**What you need to do:** Output every line of the listing, exactly and completely.

**Dataset excerpt:**
────────────────

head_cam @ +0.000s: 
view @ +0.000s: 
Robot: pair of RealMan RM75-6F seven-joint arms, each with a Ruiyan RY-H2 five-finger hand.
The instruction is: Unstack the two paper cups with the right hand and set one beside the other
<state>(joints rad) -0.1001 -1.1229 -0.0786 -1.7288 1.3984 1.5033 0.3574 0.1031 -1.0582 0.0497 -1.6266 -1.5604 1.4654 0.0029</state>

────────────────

**Solved problem:**
head_cam @ +0.000s: 
view @ +0.000s: 
Robot: pair of RealMan RM75-6F seven-joint arms, each with a Ruiyan RY-H2 five-finger hand.
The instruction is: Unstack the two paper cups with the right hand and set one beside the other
<state>(joints rad) -0.1001 -1.1229 -0.0786 -1.7288 1.3984 1.5033 0.3574 0.1031 -1.0582 0.0497 -1.6266 -1.5604 1.4654 0.0029</state>

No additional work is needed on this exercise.